Станислав Дембовский сказал капеллану, что зря он тратит хорошие слова, тем более что командир полка, по слухам, вернулся из Куйбышева и привез десяток бутылок армянского коньяка.
Капеллан оскорбился, обозвал Станислава собачьим дерьмом и ушел, чертыхаясь. Впрочем, чувствовалось, что капеллан не очень расстроен вольнодумством одной овцы своего стада и, как был убежден Станислав, запомнил мельком брошенные слова о коньяке, ибо бодро направился к вагону, где ехал командир полка.
Ночью Станислав взял шинель, вещевой мешок и соскочил на первой же остановке.
С армией Андерса было покончено.
Что же дальше? Первое решение, принятое им, было благоразумным: надо как можно скорей улепетывать из зоны досягаемости бывшего начальства. Он забрался на подножку проходящего поезда, который и завез его на край света, в далекий азиатский городок, прикорнувший у горных вершин, одетых и в июле серебряной кольчугой вечных снегов.

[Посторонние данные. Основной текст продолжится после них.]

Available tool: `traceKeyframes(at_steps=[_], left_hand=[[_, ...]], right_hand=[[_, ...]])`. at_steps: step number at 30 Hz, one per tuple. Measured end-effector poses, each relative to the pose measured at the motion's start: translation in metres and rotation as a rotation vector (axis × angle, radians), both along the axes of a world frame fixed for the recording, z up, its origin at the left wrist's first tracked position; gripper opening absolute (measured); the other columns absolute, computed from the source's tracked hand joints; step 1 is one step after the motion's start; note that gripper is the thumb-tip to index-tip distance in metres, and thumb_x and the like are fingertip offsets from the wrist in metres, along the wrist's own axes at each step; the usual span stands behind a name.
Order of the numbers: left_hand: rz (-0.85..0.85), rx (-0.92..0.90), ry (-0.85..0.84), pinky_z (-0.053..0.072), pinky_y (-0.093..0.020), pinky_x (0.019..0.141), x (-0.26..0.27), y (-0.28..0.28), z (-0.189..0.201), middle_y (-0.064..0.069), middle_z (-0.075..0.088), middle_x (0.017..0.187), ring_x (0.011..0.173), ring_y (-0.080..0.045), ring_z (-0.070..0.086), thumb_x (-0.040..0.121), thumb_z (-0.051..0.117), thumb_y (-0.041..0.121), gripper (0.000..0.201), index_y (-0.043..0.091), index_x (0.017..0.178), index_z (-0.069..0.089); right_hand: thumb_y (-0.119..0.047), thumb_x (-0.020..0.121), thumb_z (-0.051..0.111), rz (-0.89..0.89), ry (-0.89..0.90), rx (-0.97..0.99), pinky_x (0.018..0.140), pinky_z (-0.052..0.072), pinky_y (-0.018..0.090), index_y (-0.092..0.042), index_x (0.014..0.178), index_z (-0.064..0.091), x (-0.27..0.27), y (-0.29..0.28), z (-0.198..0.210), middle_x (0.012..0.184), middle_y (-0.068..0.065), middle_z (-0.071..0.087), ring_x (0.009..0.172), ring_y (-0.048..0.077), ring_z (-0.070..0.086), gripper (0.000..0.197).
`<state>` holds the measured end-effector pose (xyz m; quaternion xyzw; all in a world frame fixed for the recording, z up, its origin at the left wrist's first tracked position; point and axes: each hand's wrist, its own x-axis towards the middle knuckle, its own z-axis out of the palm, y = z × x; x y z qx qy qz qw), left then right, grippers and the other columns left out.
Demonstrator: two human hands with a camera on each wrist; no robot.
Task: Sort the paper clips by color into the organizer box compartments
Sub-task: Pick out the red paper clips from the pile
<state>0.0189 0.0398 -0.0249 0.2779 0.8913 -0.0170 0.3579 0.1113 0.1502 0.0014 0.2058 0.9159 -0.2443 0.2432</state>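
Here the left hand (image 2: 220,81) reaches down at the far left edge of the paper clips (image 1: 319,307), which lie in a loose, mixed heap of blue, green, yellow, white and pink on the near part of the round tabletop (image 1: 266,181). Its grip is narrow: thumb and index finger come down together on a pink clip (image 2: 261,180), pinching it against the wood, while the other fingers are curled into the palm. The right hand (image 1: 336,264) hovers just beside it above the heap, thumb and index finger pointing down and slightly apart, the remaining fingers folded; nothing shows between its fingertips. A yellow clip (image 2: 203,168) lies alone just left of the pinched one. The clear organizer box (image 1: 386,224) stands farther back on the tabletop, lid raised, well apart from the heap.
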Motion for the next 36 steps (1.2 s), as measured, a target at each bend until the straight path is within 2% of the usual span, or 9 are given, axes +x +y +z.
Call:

Жалел только, что перед уходом из полка ему не удалось поговорить с Хенриком Заблонским, тем флегматичным человеком, с которым познакомился на перроне бузулукского вокзала в первый день приезда. Был убежден: вытащил бы Хенрик из вещмешка свою черную, верно совсем уж помятую шляпу, нахлобучил бы ее на бритую башку и остался вместе с ним в Советском Союзе.
Впрочем, за судьбу Заблонского он мало волновался. Вспоминая его спокойный, изучающий взгляд, его дипломатичное — себе на уме! — молчание, был уверен: ни в какой Иран Хенрик, конечно, не поедет. Не такой он дурак!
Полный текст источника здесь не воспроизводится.